Exercise aim
Word for word, restate the lines from the start of the data below through the line containing "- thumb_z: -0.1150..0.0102".

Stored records
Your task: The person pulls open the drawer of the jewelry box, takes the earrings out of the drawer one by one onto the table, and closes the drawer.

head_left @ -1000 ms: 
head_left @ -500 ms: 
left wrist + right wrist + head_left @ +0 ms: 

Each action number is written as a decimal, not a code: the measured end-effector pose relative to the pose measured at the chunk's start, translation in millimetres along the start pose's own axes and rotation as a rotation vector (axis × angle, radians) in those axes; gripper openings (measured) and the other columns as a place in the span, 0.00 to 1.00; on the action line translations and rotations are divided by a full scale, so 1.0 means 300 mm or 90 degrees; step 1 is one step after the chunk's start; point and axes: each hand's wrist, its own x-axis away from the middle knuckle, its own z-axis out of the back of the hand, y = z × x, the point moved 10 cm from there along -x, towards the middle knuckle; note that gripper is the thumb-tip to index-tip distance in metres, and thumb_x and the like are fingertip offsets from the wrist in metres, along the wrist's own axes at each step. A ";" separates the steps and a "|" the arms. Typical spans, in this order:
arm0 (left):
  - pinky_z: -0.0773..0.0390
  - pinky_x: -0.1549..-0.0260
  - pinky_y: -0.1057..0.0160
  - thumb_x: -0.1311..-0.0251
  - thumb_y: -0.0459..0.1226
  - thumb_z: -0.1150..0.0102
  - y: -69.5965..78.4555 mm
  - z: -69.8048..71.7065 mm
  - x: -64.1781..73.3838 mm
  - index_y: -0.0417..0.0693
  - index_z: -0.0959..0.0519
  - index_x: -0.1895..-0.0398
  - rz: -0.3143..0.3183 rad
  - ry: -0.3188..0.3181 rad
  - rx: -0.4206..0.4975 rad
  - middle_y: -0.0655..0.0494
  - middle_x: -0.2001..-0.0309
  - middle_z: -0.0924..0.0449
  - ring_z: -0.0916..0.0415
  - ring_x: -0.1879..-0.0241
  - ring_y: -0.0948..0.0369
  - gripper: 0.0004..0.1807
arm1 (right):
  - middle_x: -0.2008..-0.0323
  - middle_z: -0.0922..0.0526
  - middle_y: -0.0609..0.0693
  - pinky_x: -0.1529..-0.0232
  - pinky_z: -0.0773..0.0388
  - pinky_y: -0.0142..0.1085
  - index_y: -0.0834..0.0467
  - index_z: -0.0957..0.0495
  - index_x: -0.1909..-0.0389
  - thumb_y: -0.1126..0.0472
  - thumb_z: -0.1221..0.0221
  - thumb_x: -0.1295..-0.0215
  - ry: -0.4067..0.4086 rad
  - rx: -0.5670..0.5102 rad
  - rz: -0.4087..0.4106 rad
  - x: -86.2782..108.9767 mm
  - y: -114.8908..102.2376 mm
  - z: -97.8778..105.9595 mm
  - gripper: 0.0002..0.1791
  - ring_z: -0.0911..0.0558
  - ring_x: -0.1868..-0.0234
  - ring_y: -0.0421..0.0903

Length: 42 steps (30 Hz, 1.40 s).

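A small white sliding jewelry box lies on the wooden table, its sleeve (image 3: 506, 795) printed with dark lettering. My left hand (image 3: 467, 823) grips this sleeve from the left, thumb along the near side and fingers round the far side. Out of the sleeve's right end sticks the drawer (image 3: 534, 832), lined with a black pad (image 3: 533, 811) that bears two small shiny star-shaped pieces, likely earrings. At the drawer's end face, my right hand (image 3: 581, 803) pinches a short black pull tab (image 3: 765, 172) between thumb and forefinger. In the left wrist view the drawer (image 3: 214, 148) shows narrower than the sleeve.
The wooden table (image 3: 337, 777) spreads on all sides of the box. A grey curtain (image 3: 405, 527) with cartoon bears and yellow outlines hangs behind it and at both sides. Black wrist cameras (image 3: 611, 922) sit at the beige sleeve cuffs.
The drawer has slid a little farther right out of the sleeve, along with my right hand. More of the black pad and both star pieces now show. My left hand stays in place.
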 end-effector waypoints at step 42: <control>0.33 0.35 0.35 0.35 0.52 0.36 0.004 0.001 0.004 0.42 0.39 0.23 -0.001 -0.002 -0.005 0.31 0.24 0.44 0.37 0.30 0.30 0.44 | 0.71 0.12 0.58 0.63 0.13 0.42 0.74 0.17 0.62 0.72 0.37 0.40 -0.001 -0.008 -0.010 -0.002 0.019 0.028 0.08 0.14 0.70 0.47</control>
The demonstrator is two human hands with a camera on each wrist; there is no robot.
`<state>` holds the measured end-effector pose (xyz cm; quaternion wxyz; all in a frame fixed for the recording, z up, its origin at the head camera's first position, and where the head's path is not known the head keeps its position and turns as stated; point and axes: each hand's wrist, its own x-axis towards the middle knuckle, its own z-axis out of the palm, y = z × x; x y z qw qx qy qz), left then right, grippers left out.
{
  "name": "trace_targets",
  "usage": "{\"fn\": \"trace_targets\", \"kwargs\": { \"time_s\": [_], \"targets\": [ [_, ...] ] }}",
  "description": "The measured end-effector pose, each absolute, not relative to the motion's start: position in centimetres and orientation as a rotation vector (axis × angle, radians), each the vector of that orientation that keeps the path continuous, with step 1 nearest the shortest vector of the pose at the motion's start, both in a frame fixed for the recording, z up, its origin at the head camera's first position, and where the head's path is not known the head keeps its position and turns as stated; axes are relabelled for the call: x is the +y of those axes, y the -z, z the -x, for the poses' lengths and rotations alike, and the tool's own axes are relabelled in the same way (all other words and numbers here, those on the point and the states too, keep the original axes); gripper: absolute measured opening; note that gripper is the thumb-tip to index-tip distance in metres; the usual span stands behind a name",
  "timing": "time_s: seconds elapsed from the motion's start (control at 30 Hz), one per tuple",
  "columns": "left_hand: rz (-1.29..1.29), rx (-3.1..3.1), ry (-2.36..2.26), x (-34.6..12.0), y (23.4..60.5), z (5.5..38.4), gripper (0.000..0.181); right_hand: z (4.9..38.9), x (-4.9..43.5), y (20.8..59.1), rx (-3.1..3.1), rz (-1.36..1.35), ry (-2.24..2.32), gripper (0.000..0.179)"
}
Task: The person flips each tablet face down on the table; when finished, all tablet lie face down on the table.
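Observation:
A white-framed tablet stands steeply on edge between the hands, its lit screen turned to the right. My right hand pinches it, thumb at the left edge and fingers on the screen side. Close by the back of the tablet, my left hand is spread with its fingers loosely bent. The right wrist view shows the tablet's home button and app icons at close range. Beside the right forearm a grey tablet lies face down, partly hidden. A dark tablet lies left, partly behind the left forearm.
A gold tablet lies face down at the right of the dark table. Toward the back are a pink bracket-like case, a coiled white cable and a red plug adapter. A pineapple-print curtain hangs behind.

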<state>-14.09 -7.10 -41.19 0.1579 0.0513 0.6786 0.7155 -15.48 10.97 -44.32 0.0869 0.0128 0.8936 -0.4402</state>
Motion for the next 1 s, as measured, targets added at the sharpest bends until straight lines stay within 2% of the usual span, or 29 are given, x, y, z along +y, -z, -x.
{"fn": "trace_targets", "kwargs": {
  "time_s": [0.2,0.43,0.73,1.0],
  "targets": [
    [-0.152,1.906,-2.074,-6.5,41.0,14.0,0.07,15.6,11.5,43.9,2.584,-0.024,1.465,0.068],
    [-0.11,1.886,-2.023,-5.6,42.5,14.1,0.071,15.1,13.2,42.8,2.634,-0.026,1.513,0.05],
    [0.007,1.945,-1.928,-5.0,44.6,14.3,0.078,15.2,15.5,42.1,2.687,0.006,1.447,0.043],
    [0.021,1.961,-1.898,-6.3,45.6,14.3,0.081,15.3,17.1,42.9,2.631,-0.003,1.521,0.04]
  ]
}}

Written solution
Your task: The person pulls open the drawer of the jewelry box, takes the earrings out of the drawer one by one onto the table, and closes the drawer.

head_left @ -1000 ms: 
head_left @ -500 ms: 
left wrist + right wrist + head_left @ +0 ms: 

Each action number is written as a decimal, not a code: the measured end-effector pose relative to the pose measured at the chunk's start, translation in millimetres along the start pose's own axes and rotation as a rotation vector (axis × angle, radians) in those axes; gripper openings (measured) and the other columns as a place in the span, 0.00 to 1.00; on the action line translations and rotations are divided by a full scale, so 1.0 means 300 mm or 90 degrees; step 1 is one step after the chunk's start; point and axes: each hand's wrist, its own x-axis away from the middle knuckle, its own z-axis out of the back of the hand, y = z × x, the point moved 10 cm from there along -x, towards the middle knuckle; note that gripper is the thumb-tip to index-tip distance in metres, and thumb_x and the like are fingertip offsets from the wrist in metres, along the wrist's own axes at each step. A ";" separates the steps and a "|" the arms. Typical spans, in this order:
arm0 (left):
  - pinky_z: -0.0773..0.0390
  - pinky_x: -0.1549..-0.0260
  - pinky_y: -0.1057..0.0160
  - thumb_x: -0.1311..-0.0251
  - thumb_y: -0.0459..0.1226
  - thumb_z: -0.1150..0.0102

Nothing else is part of this output.